WORK INSTRUCTIONS — Return the full listing character for character, without its pictures.

DATA RECORDS —
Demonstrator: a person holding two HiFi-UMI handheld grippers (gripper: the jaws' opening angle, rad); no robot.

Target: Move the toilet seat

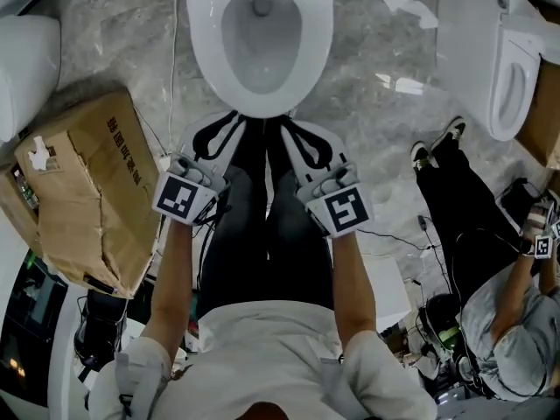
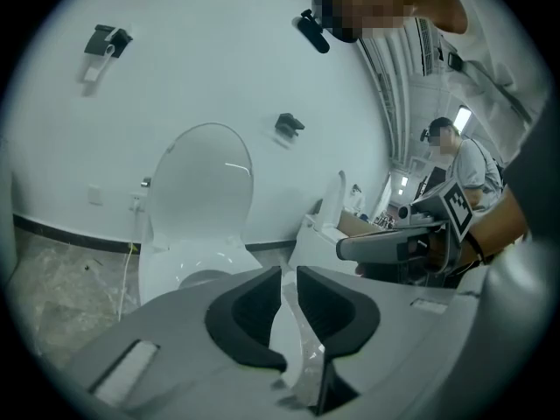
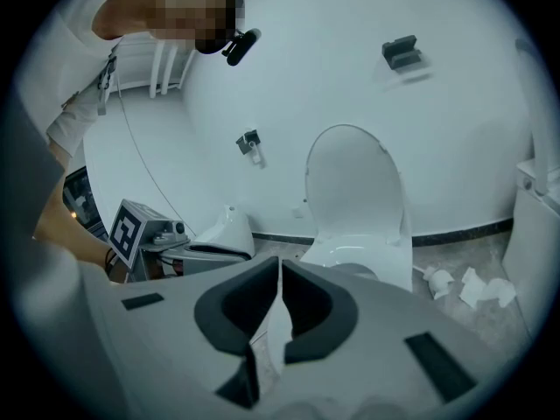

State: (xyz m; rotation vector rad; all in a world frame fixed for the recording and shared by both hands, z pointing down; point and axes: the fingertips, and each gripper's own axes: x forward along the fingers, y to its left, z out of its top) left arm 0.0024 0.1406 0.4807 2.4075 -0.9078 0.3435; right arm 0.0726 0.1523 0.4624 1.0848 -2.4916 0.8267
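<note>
Head view: the left gripper (image 1: 229, 131) and right gripper (image 1: 297, 138) hang side by side just short of the toilet bowl's (image 1: 199, 42) front rim, about equally near. The left jaws stand a slit apart and the right jaws are pressed together, both empty. Beyond and above them, the toilet seat (image 2: 203, 182) stands raised at the wall, its long axis upright.

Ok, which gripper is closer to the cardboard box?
Left. The left gripper hangs just beside the cardboard box; the right gripper is farther off, on the other side of the person's legs.
</note>
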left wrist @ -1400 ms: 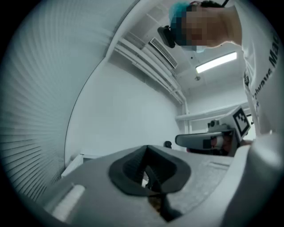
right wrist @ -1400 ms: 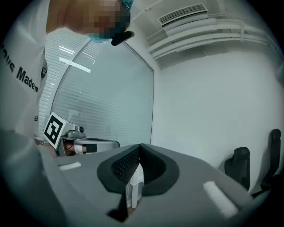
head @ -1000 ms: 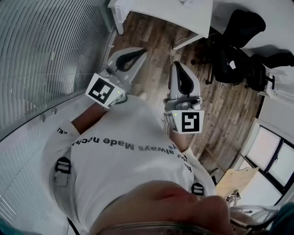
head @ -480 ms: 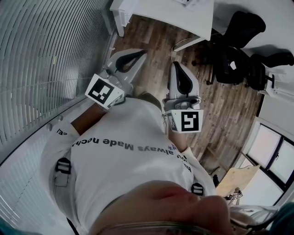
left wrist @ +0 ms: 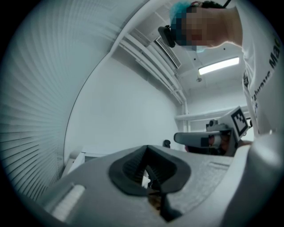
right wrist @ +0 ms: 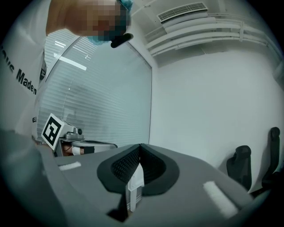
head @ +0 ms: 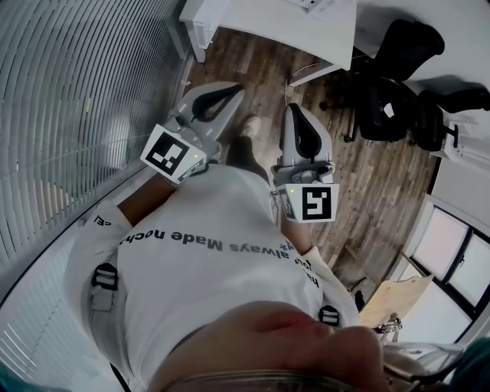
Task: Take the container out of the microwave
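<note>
We record the slatted glass wall [head: 69, 92], the wooden floor [head: 375, 184] and a white surface [head: 268, 23]. Left tool [head: 236, 89] and right tool [head: 294, 109] point level with jaws together, gripping nothing. We cannot tell where the container is.

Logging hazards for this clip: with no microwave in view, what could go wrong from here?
1. The left gripper looks close to the blinds; a swing that way could knock them.
2. The desk and black chairs stand ahead of the shoe; a bump or trip seems possible.
3. The right gripper, like the left, is shut and empty; both must open before any grasp.
</note>
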`<state>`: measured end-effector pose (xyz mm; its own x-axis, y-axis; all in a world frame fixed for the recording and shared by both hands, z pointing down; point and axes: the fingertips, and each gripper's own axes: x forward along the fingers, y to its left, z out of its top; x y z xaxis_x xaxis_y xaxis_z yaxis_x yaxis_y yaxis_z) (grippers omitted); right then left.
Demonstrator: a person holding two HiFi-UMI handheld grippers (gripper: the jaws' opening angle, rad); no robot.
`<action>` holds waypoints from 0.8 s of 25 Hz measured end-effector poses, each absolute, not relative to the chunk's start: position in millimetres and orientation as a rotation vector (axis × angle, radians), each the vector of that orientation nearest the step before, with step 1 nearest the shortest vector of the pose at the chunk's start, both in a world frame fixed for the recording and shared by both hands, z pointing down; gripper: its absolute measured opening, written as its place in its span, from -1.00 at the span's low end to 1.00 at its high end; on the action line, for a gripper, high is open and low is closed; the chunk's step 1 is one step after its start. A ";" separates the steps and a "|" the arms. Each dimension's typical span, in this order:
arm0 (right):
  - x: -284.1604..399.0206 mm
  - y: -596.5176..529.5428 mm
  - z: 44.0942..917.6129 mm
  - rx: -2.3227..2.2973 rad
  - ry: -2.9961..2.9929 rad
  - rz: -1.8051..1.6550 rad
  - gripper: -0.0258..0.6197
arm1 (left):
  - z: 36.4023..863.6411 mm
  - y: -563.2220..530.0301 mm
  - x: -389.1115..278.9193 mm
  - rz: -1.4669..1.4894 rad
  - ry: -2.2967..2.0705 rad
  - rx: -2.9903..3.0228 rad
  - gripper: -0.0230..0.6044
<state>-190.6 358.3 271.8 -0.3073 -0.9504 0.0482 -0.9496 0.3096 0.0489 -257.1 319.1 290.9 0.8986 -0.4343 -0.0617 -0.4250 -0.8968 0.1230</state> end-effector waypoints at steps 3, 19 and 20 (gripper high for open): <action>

ANSWER TO THE EXERCISE —
Demonstrator: a person holding two HiFi-UMI handheld grippers (gripper: the jaws' opening angle, rad); no robot.

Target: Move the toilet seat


State: (xyz m; rotation vector rad; all in a world frame fixed for the recording and shared by both hands, z pointing down; point and axes: the fingertips, and each gripper's own axes: x forward along the fingers, y to its left, z out of its top) left arm 0.0024 0.1406 0.4807 2.4075 -0.9078 0.3435; right arm 0.0726 0.1523 0.4624 1.0848 -2.4916 0.8267
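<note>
Head view: the left gripper (image 1: 229, 131) and right gripper (image 1: 297, 138) hang side by side just short of the toilet bowl's (image 1: 199, 42) front rim, about equally near. The left jaws stand a slit apart and the right jaws are pressed together, both empty. Beyond and above them, the toilet seat (image 2: 203, 182) stands raised at the wall, its long axis upright.

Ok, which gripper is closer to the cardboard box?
Left. The left gripper hangs just beside the cardboard box; the right gripper is farther off, on the other side of the person's legs.
</note>
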left wrist @ -1400 ms: 
right wrist @ -1400 ms: 
head @ -1000 ms: 
head @ -480 ms: 
left wrist @ +0 ms: 
right wrist @ +0 ms: 
head @ +0 ms: 
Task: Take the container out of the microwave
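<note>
We record the slatted glass wall [head: 69, 92], the wooden floor [head: 375, 184] and a white surface [head: 268, 23]. Left tool [head: 236, 89] and right tool [head: 294, 109] point level with jaws together, gripping nothing. We cannot tell where the container is.

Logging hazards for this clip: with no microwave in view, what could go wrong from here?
1. The left gripper looks close to the blinds; a swing that way could knock them.
2. The desk and black chairs stand ahead of the shoe; a bump or trip seems possible.
3. The right gripper, like the left, is shut and empty; both must open before any grasp.
</note>
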`<state>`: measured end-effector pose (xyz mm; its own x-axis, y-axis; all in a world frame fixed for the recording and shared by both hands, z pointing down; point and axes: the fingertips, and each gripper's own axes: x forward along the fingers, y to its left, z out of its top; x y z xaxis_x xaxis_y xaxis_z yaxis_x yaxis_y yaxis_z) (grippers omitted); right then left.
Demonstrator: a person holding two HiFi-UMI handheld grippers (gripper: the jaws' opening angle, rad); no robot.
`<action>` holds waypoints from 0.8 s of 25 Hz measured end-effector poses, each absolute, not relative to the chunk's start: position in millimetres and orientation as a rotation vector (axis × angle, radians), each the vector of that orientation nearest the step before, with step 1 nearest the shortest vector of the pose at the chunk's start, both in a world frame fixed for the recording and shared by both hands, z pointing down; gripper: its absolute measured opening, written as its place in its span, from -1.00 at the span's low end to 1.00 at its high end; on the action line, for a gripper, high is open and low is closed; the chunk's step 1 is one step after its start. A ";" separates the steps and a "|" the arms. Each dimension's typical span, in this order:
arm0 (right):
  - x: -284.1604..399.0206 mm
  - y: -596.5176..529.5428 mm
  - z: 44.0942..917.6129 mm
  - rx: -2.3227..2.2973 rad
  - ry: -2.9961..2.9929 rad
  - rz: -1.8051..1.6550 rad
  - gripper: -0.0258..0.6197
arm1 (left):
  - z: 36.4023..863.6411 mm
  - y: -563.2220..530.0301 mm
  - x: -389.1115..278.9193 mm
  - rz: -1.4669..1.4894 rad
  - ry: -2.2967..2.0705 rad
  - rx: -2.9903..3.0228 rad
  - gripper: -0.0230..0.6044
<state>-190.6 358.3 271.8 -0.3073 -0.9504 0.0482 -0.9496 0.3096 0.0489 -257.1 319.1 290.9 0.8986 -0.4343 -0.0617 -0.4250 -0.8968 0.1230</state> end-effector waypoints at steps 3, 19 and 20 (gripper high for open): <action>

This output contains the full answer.